CameraDevice listener callback performance (Mac)


#1

Hi folks,

I’m working on a live video processing app and have been playing with the CameraDevice class a bit. I noticed something odd, which is that adding a listener resulted in a rather significant CPU and memory penalty, even if the callback does nothing. On my newish MacBook Pro (running Sierra) this means roughly 50% CPU usage just passing frames to the listener, which is well beyond what my app can tolerate in overhead.

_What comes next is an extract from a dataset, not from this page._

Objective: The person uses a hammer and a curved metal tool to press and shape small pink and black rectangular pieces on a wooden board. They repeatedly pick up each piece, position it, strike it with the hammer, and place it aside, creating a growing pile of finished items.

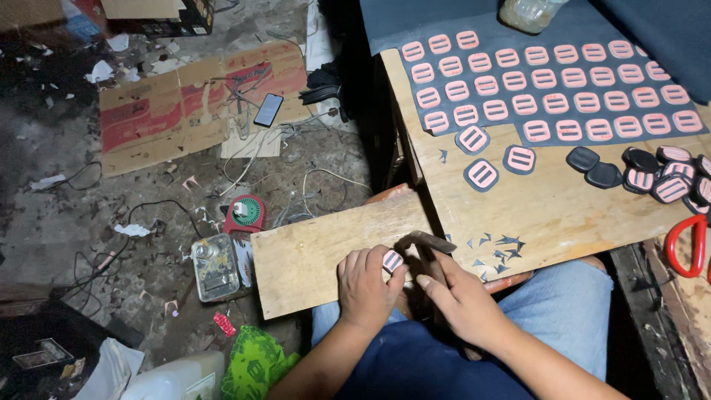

After doing some digging, I noticed this call in the Mac CameraDevice Pimpl:

internal->callListeners ([CIImage imageWithCVImageBuffer: videoFrame],
                                             (int) CVPixelBufferGetWidth (videoFrame),
                                             (int) CVPixelBufferGetHeight (videoFrame));

And then in the callListeners method, another conversion using this method:

Image juce_createImageFromCIImage (CIImage* im, int w, int h)
{
    CoreGraphicsImage* cgImage = new CoreGraphicsImage (Image::ARGB, w, h, false);

    CIContext* cic = [CIContext contextWithCGContext: cgImage->context options: nil];
    [cic drawImage: im inRect: CGRectMake (0, 0, w, h) fromRect: CGRectMake (0, 0, w, h)];
    CGContextFlush (cgImage->context);

    return Image (cgImage);
}

So effectively we’re taking a CoreVideo pixel buffer, converting it to a CIImage, drawing that into CoreGraphics context, and then copying the data into a JUCE Image. There are at least two issues here, one of which is that (in my experience) these context draws are comparatively slow operations, and the other is that all the Objective-C object allocations per frame are costly (much unlike the core JUCE classes).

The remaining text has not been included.